-- Task to carry out --
Reproduce the data exactly as it stands.

-- Data provided --
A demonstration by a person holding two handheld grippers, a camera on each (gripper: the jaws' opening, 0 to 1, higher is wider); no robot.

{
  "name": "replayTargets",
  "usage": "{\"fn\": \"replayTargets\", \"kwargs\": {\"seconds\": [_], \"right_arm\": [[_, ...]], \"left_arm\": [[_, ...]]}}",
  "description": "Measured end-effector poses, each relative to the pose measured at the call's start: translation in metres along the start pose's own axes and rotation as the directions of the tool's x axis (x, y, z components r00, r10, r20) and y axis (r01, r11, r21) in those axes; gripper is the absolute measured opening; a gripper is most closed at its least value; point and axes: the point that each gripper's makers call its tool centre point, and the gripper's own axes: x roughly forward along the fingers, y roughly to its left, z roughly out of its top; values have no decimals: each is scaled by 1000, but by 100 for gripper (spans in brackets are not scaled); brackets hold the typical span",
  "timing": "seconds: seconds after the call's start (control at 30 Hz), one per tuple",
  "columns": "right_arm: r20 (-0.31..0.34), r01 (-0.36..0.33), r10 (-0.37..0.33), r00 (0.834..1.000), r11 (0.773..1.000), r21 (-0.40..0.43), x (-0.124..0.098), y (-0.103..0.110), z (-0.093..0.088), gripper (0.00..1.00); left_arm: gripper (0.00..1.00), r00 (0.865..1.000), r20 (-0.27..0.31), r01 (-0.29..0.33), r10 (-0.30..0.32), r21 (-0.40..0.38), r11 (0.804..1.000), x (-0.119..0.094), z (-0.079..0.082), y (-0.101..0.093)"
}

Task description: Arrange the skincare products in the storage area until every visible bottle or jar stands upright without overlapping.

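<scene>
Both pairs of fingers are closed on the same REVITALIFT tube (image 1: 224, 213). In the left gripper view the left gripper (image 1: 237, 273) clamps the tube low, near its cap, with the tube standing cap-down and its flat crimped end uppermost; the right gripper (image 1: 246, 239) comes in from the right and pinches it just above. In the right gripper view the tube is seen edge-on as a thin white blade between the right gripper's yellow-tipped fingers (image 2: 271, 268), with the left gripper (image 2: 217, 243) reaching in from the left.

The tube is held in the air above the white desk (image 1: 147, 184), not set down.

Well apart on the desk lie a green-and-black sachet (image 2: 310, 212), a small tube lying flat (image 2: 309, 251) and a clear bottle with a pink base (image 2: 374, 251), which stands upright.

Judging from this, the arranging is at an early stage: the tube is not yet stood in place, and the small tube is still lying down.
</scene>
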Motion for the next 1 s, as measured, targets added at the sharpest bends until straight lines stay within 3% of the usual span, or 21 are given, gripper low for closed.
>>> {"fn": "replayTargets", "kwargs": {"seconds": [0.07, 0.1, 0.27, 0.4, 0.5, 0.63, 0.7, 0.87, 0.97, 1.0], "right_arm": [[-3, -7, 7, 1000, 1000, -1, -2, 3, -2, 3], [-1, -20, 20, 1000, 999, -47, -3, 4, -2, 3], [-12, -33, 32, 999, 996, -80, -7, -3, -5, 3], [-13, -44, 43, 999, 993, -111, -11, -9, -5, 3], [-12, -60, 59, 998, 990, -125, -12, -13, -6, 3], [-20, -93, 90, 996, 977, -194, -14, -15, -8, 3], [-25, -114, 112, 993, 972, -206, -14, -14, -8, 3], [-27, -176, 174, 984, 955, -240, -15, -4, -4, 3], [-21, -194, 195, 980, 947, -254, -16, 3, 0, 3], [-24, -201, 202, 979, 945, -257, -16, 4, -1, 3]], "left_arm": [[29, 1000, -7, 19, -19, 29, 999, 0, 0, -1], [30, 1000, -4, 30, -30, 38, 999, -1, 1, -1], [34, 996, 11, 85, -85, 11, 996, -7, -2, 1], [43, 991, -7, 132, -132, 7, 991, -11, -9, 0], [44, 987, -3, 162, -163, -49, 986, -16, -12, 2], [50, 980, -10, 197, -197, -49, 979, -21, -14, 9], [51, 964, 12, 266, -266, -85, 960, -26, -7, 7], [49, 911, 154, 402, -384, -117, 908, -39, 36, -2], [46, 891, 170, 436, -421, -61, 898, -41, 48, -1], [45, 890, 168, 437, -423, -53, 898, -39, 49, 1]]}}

-- Worked solution --
A demonstration by a person holding two handheld grippers, a camera on each (gripper: the jaws' opening, 0 to 1, higher is wider); no robot.

{
  "name": "replayTargets",
  "usage": "{\"fn\": \"replayTargets\", \"kwargs\": {\"seconds\": [_], \"right_arm\": [[_, ...]], \"left_arm\": [[_, ...]]}}",
  "description": "Measured end-effector poses, each relative to the pose measured at the call's start: translation in metres along the start pose's own axes and rotation as the directions of the tool's x axis (x, y, z components r00, r10, r20) and y axis (r01, r11, r21) in those axes; gripper is the absolute measured opening; a gripper is most closed at its least value; point and axes: the point that each gripper's makers call its tool centre point, and the gripper's own axes: x roughly forward along the fingers, y roughly to its left, z roughly out of its top; values have no decimals: each is scaled by 1000, but by 100 for gripper (spans in brackets are not scaled); brackets hold the typical span",
  "timing": "seconds: seconds after the call's start (control at 30 Hz), one per tuple",
  "columns": "right_arm: r20 (-0.31..0.34), r01 (-0.36..0.33), r10 (-0.37..0.33), r00 (0.834..1.000), r11 (0.773..1.000), r21 (-0.40..0.43), x (-0.124..0.098), y (-0.103..0.110), z (-0.093..0.088), gripper (0.00..1.00); left_arm: gripper (0.00..1.00), r00 (0.865..1.000), r20 (-0.27..0.31), r01 (-0.29..0.33), r10 (-0.30..0.32), r21 (-0.40..0.38), r11 (0.804..1.000), x (-0.119..0.094), z (-0.079..0.082), y (-0.101..0.093)"
}

Task description: Arrange the skincare products in the storage area until every visible bottle or jar stands upright without overlapping.

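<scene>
Both pairs of fingers are closed on the same REVITALIFT tube (image 1: 224, 213). In the left gripper view the left gripper (image 1: 237, 273) clamps the tube low, near its cap, with the tube standing cap-down and its flat crimped end uppermost; the right gripper (image 1: 246, 239) comes in from the right and pinches it just above. In the right gripper view the tube is seen edge-on as a thin white blade between the right gripper's yellow-tipped fingers (image 2: 271, 268), with the left gripper (image 2: 217, 243) reaching in from the left.

The tube is held in the air above the white desk (image 1: 147, 184), not set down.

Well apart on the desk lie a green-and-black sachet (image 2: 310, 212), a small tube lying flat (image 2: 309, 251) and a clear bottle with a pink base (image 2: 374, 251), which stands upright.

Judging from this, the arranging is at an early stage: the tube is not yet stood in place, and the small tube is still lying down.
</scene>
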Motion for the next 1 s, as measured, targets added at the sharpest bends until straight lines stay within 3% of the usual span, or 21 are given, gripper low for closed.
>>> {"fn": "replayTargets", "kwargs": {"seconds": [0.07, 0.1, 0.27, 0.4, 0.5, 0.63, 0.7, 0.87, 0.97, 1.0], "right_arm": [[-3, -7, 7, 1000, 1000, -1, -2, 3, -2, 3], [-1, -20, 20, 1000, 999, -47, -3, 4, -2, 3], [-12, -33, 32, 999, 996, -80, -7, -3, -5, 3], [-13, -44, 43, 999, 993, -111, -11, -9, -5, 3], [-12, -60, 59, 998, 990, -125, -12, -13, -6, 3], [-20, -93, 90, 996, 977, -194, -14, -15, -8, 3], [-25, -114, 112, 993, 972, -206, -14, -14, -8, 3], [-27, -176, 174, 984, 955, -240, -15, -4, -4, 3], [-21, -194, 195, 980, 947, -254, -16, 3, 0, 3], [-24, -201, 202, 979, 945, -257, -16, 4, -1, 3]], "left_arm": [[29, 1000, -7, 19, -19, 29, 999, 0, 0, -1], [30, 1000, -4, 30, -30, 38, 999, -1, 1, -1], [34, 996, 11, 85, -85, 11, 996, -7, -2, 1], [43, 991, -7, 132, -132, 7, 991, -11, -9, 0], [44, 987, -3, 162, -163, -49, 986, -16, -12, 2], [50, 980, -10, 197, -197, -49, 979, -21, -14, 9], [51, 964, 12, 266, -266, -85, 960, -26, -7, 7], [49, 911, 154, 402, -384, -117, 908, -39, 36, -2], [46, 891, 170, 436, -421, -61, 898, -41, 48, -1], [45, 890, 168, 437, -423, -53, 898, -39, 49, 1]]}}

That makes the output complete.